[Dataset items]
---*---

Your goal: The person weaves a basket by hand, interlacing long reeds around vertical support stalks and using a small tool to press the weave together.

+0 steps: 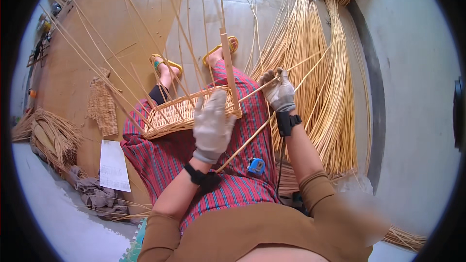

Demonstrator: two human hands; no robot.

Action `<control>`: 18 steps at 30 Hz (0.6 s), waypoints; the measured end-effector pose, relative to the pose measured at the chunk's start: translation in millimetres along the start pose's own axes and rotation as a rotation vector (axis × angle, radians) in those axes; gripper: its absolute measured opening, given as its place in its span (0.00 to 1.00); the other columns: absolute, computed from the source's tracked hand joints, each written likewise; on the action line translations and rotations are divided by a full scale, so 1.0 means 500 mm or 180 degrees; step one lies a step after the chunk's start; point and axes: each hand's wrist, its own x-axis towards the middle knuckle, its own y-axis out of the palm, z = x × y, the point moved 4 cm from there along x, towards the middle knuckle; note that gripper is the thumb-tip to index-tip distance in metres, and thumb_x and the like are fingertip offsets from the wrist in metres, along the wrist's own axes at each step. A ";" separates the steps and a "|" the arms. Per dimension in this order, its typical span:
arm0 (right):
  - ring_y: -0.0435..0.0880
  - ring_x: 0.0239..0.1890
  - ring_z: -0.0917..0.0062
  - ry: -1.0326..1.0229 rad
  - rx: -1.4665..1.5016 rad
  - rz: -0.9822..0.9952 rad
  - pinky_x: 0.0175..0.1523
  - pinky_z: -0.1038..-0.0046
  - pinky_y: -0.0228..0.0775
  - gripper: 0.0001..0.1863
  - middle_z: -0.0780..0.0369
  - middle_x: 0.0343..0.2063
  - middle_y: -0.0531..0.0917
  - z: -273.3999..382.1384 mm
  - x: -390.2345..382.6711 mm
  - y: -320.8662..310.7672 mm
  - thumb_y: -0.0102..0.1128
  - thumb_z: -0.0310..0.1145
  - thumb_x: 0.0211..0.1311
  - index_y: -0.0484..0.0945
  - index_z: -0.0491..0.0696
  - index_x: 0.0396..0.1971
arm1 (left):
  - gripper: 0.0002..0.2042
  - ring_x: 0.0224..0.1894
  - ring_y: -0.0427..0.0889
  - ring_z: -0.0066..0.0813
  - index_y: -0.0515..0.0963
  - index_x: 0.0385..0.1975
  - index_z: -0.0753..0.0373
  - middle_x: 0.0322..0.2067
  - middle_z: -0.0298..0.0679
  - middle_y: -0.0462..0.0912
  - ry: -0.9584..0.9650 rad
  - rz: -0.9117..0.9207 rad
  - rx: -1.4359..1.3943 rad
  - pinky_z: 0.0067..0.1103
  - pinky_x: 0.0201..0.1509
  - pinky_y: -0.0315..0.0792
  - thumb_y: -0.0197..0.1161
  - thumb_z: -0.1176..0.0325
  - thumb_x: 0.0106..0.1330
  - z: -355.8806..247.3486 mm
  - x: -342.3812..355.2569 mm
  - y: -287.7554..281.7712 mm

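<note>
Woven panel: flat wicker piece [103, 104], tight-ribbed, lying on the floor.
Basket: oblong, pale wicker [170, 125] with long thin uprights fanning up, resting across the person's lap on striped red cloth [162, 160].
Left hand: gloved [212, 125], raised over the basket's right end, fingers straight and nearly together, back showing; from here I can't quite tell whether it touches the weave.
Tape measure: rounded blue case [256, 166], lying on the cloth between the forearms.
Right hand: gloved [279, 90], lifted beyond the basket, elbow bent, fingers curled round a slim, smooth rod [252, 94] slanting toward the basket's corner.
Bundles: long straw-coloured canes [310, 80], tied near the top, flaring below.
</note>
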 end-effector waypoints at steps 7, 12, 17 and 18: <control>0.60 0.15 0.81 0.0542 0.0464 0.0684 0.24 0.75 0.60 0.35 0.72 0.11 0.60 0.017 -0.008 0.058 0.36 0.68 0.72 0.77 0.52 0.27 | 0.52 0.51 0.81 0.41 0.51 0.76 0.61 0.46 0.41 0.83 -0.0024 0.0733 0.0219 0.35 0.60 0.67 0.76 0.59 0.53 0.038 -0.026 0.104; 0.54 0.13 0.82 -0.0073 -0.0210 0.0533 0.21 0.75 0.53 0.33 0.72 0.10 0.54 0.036 -0.086 0.083 0.36 0.65 0.74 0.72 0.53 0.23 | 0.47 0.44 0.82 0.40 0.56 0.75 0.59 0.41 0.38 0.83 0.0114 0.0541 0.0233 0.36 0.53 0.67 0.75 0.61 0.54 0.040 -0.035 0.112; 0.57 0.14 0.79 -0.0680 -0.0755 0.0852 0.25 0.74 0.56 0.29 0.71 0.12 0.58 0.013 -0.231 0.116 0.38 0.60 0.76 0.71 0.51 0.25 | 0.39 0.39 0.81 0.37 0.65 0.70 0.59 0.34 0.32 0.82 0.0030 0.0467 0.0044 0.33 0.49 0.66 0.74 0.63 0.55 0.024 -0.024 0.112; 0.61 0.15 0.78 -0.0770 -0.0825 0.1151 0.27 0.72 0.60 0.25 0.71 0.13 0.63 -0.004 -0.258 0.111 0.43 0.55 0.78 0.74 0.50 0.30 | 0.38 0.39 0.80 0.37 0.65 0.69 0.59 0.33 0.32 0.81 0.0058 0.0478 0.0118 0.33 0.48 0.66 0.73 0.64 0.56 0.019 -0.022 0.116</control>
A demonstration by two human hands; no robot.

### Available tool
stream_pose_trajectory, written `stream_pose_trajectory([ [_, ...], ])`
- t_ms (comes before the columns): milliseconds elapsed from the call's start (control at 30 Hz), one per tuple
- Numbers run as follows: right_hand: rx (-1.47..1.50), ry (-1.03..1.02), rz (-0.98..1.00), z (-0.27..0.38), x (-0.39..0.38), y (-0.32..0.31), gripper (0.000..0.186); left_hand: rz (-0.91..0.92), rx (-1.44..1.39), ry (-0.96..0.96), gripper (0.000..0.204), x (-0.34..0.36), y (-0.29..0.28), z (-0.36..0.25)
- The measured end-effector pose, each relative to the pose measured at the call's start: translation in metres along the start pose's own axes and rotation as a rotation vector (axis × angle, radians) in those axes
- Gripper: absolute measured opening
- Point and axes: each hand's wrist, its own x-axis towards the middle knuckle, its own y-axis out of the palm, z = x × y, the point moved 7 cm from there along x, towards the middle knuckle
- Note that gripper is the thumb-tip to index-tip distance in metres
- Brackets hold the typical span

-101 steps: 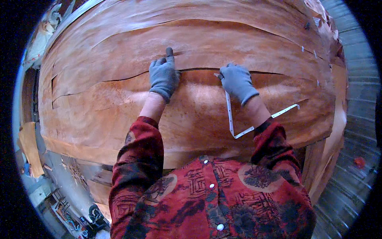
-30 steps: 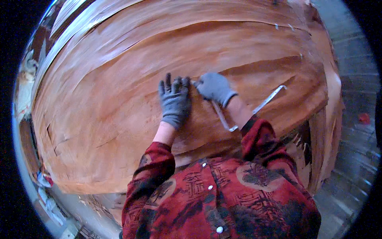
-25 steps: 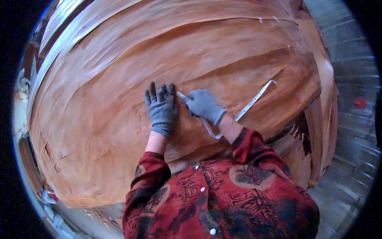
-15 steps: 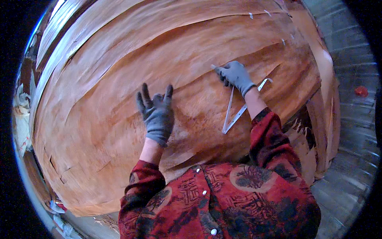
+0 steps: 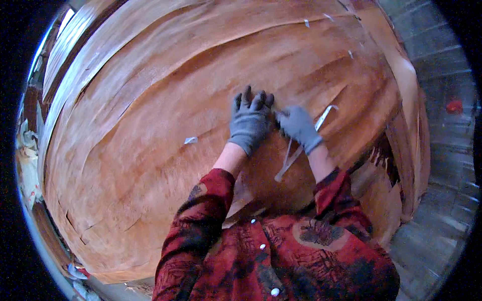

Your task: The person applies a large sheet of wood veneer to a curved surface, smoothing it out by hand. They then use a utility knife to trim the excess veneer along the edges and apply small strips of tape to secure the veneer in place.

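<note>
A broad, reddish-brown sheet of thin wood (image 5: 165, 110) spreads beneath both hands, its surface crossed by long curved edges and folds. Near the sheet's middle, the left hand (image 5: 251, 120), in a grey knitted glove with dark fingertips, appears to rest palm down with its fingers loosely spread, and nothing shows in its grasp. Just to its right, over the sheet, the right hand (image 5: 297, 124), in a matching grey glove, is curled and blurred by motion; it seems to pinch a long, narrow white strip (image 5: 284, 169), though the fingertips are too smeared to show the exact hold. The strip hangs from this hand toward the sheet's near side, bends sharply, and reappears beyond the wrist, ending in a small crook. The work looks partway along: one short white piece (image 5: 191, 140) lies on the sheet left of the left hand, and three more sit toward its far right part, while a good length of strip remains uncut. No white piece shows on the dark slit (image 5: 337, 98) at the sheet's right or on the splits (image 5: 70, 220) by its near left corner; whether those matter cannot be told. A small red object (image 5: 454, 107) lies off the sheet's right side.
</note>
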Motion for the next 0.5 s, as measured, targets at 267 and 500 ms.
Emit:
stream_pose_trajectory([
  [267, 0.429, -0.062, -0.056, 0.022, 0.001, -0.046, 0.02, 0.012, -0.053, 0.043, 0.068, 0.012, -0.019, 0.029],
  [500, 0.395, -0.279, 0.06, 0.118, 0.105, -0.03, 0.019, -0.235, 0.14, -0.146, 0.068, 0.048, -0.06, 0.165],
])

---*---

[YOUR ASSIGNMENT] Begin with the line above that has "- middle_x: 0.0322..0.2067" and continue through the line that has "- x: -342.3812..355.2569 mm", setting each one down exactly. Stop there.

[EXERCISE RESPONSE]
  - middle_x: 0.0322..0.2067
  - middle_z: -0.0298..0.0679
  - middle_y: -0.0462..0.0912
  - ry: -0.9584..0.9650 rad
  - rz: -0.9117..0.9207 rad
  - rx: -1.4359..1.3943 rad
  - pinky_z: 0.0067..0.1103
  - pinky_x: 0.0201..0.1509
  - pinky_y: -0.0315..0.0792
  - thumb_y: -0.0197..0.1161
  - thumb_z: -0.1176..0.0325
  - thumb_x: 0.0106..0.1330
  - z: -355.8806..247.3486 mm
  - x: -342.3812..355.2569 mm

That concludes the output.